Очнувшись и превозмогая боль от полученного мощного удара, Вэйланд бросился на помощь другу. Он издал громкий гортанный крик, чтобы заставить тварь поднять голову и повернуться к нему грудью, и когда ворус уже готов был совершить бросок, направил меч ему точно между ребер, туда, где у него находится сердце. Ложе арбалета Генгрэда с треском сломалось как раз в тот момент, когда меч вошел в тело твари. Задрав голову, она взвыла, чем немедленно воспользовался Генгрэд: выхватив кинжал, он воткнул его ворусу прямо в глотку, и тот свалился замертво, заливая принца своей кровью.

Кое-как вытащив друга из-под туши этого мерзкого создания, Вэйланд облегченно вздохнул и рассмеялся, наблюдая за тем, как Генгрэд безуспешно пытается стереть кровь с лица, только еще больше ее размазывая.

– Мог бы и запомнить уже, что у ворусов два сердца, и, проткнув лишь одно, его не убить, – отплевываясь, заговорил Генгрэд.

– Но тогда ты не получил бы возможности нанести решающий удар, убивший эту тварь. А теперь ты имеешь полное право заявлять, что убил воруса, и, благодаря этому, станешь настоящим героем в глазах возлюбленной, – серьезно проговорил Вэйланд. Однако внимательный взгляд сумел бы заметить смешинки, пляшущие в его глазах, которые при этом странным образом оставались все такими же печальными.

– Не понимаю, о ком ты, – тихо произнес принц.

– Да брось, Ген, не стоит стыдиться своих чувств, – как можно беззаботнее проговорил паж и добавил:

– Теперь нужно отрубить ему голову и взять ее с собой в качестве трофея, а то Эзельфледа не поверит, что ты убил чудовище, – усмехнувшись, сказал Вэйланд, доставая свой меч из мертвого существа.
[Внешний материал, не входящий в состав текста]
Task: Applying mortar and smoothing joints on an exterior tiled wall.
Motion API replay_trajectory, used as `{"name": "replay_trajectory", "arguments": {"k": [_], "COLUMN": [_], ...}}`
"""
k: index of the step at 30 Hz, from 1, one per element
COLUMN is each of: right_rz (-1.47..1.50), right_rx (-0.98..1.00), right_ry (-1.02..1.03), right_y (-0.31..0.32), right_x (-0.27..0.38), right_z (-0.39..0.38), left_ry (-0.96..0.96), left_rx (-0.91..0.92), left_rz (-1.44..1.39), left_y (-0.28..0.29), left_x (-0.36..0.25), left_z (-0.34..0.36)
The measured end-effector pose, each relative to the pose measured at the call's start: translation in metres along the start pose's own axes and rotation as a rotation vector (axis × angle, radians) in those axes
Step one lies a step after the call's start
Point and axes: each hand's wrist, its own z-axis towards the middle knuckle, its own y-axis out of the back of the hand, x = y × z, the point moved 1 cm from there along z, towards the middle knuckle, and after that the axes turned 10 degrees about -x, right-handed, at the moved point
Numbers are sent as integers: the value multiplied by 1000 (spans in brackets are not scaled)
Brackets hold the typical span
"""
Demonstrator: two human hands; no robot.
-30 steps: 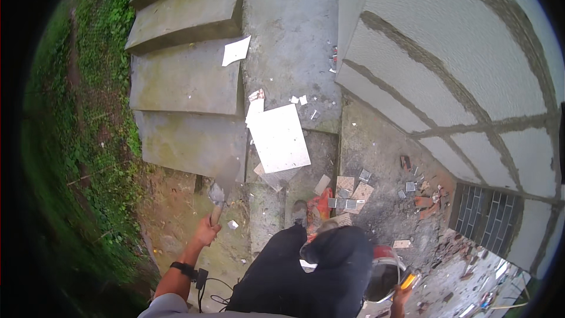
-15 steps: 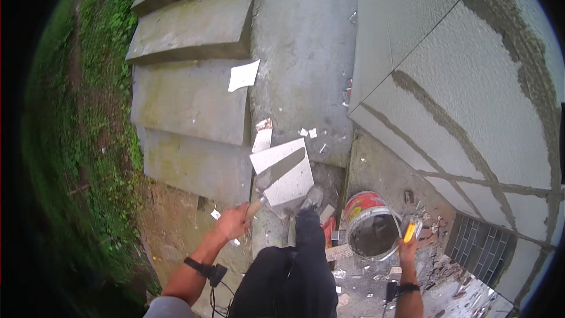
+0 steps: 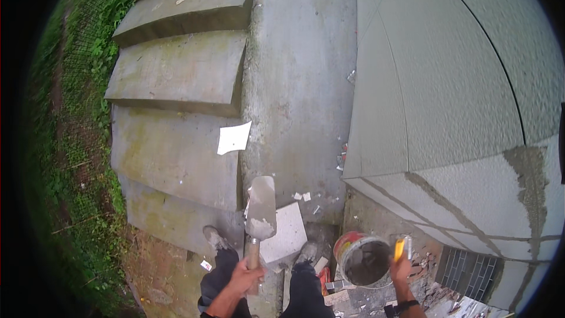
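Observation:
My left hand (image 3: 246, 275) is closed round the wooden handle of a trowel (image 3: 263, 207). Its long, grey-smeared blade points away from me, above a white textured panel piece (image 3: 283, 232) on the ground. In my right hand (image 3: 400, 270) is a yellow-handled tool (image 3: 401, 248) with a silvery part beside the grip; its exact kind is unclear. That hand is next to the right rim of a red and white bucket (image 3: 352, 239), which holds grey mortar (image 3: 368, 264). The hand's contact with the bucket cannot be made out.
Concrete steps (image 3: 176, 70) rise at the left, beside a smooth concrete ramp (image 3: 300, 82). A white scrap (image 3: 234, 138) lies by the steps' edge. At the right stands a panelled wall (image 3: 459, 100) with mortar-filled joints. Rubble (image 3: 421, 268) is scattered near the bucket; my feet stand on either side of the panel piece.
The trowel has swung from slanting right to pointing nearly straight ahead, its blade seen more broadly. My left foot has come into view. The whole view has shifted, the wall and steps with it.

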Motion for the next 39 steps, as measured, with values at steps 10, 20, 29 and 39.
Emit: {"name": "replay_trajectory", "arguments": {"k": [10, 20, 29, 39], "right_rz": [652, 746, 770, 634], "right_rx": [466, 857, 788, 273], "right_ry": [37, 351, 369, -94], "right_y": [-80, -115, -65, -13], "right_x": [412, 594, 662, 560], "right_z": [-157, -242, -213, 93], "left_ry": [276, 28, -167, -163], "left_rx": [274, 156, 167, -67], "left_rz": [-734, -502, -181, 234], "left_y": [41, 200, 215, 236], "left_x": [-61, -183, -230, -245], "left_z": [64, 67, 92, 155]}}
– Да при чем здесь она? – покраснев (чего, однако, не было заметно под кровавыми разводами), сердито спросил будущий король, который в данный момент был похож больше на несчастную недоеденную косулю: весь в крови и изодранной одежде, которая пропиталась кровью и свисала как будто лохмотья кожи.

– Ах, простите, ваше высочество, мне ведь не велено замечать, как вы на нее смотрите! А также я не должен был заметить и то, что мы пошли на охоту как раз после того, как госпожа Эзельфледа в беседе со своими подругами упомянула, что недалеко от столицы завелось чудовище, и посему срочно нужен герой, который его победит, – нарочито наигранно и с шутовским поклоном произнес паж.

– Ты ошибаешься, просто я хотел избавить крестьян от опасности, да и любопытно было самому взглянуть на то, что здесь завелось, – гордо заявил Генгрэд, стараясь не замечать ерничества пажа.